QED, my use of the UTF8String pointer is bug free and legal by ANSI-C
rules. That this later causes the GC system to reclaim the memory
pointed to by this pointer is due to a bug in prototype of UTF8String.
By type promotion rules, the prototype for UTF8String should be:
- (const char * __strong)UTF8String; // Convenience to return null-
terminated UTF8 representation
And, following ANSI-C rules, my assignment to "const char *title;"
would result in a compiler error by the "no stronger qualified to
lesser qualified" doctrine.
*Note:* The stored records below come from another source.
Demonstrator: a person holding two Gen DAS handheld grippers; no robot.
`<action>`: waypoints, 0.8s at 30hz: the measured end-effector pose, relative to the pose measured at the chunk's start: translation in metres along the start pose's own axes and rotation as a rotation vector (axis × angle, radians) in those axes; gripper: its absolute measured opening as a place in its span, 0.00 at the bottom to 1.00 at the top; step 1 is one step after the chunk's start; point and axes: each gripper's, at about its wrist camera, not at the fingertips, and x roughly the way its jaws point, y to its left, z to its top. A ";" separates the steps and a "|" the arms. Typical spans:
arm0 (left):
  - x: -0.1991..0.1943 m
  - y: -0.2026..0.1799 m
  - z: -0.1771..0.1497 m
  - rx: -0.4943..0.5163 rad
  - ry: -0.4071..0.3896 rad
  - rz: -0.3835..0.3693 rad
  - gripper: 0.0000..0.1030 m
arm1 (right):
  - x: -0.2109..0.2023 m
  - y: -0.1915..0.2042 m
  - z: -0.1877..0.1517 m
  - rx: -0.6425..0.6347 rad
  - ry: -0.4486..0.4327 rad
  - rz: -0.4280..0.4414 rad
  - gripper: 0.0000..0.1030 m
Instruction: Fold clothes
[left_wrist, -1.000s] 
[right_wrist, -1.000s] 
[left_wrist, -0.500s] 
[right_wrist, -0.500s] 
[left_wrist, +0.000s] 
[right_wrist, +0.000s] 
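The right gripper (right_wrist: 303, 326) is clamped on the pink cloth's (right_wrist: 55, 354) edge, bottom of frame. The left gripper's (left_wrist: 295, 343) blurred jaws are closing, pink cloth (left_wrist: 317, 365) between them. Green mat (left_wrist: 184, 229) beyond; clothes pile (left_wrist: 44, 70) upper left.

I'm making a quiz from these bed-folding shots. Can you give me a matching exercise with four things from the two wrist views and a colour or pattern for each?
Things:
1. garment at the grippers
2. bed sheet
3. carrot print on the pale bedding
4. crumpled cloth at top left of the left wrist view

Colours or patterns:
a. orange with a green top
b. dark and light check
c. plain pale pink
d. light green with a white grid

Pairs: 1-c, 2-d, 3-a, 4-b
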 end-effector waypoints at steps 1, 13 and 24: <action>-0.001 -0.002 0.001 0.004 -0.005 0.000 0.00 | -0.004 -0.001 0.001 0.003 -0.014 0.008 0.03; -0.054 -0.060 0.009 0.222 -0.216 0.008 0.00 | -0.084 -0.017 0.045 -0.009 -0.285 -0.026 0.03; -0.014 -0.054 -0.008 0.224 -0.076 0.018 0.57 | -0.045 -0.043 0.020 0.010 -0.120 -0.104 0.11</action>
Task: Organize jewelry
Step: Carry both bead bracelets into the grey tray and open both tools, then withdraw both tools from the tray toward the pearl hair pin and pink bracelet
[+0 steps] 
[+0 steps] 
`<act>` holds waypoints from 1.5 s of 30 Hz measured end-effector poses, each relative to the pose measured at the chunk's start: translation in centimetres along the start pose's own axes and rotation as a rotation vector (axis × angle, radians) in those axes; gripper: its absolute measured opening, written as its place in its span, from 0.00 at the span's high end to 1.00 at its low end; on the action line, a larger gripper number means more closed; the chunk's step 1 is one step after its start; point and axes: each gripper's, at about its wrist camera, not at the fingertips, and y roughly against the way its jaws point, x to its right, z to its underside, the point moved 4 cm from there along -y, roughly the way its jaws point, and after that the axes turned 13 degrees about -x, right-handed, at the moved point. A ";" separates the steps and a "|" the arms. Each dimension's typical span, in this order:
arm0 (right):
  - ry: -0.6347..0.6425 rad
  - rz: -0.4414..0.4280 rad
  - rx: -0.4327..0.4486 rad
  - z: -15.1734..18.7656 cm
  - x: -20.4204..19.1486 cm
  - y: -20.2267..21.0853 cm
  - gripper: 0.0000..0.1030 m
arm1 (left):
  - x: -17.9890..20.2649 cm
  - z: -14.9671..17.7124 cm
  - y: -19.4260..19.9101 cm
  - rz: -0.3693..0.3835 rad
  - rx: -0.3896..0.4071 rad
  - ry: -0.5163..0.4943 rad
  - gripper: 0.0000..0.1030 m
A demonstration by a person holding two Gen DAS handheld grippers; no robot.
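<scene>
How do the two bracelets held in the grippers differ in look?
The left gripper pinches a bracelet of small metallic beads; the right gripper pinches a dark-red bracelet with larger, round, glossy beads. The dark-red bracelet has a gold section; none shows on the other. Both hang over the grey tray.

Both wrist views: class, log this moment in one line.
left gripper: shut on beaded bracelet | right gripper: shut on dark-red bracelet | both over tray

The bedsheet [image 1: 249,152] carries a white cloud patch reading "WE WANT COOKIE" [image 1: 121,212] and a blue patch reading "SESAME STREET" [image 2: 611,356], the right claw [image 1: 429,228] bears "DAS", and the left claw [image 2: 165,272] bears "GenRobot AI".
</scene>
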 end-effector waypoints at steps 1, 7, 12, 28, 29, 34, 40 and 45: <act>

This is exactly as it should be, because
as I have demonstrated, dropping that qualifier results in the GC
system reclaiming live memory.
Because of the design of Leopards GC system, it is the PROGRAMMERS
responsibility to INFER when a pointer should be __strong qualified.
Failure to correctly infer, apriori, which pointers require __strong
qualification is an intractable problem, and certainly should not be
left up to the programmer to "guess" correctly. The consequences of
getting this CRITICAL qualifier wrong will result in "race condition"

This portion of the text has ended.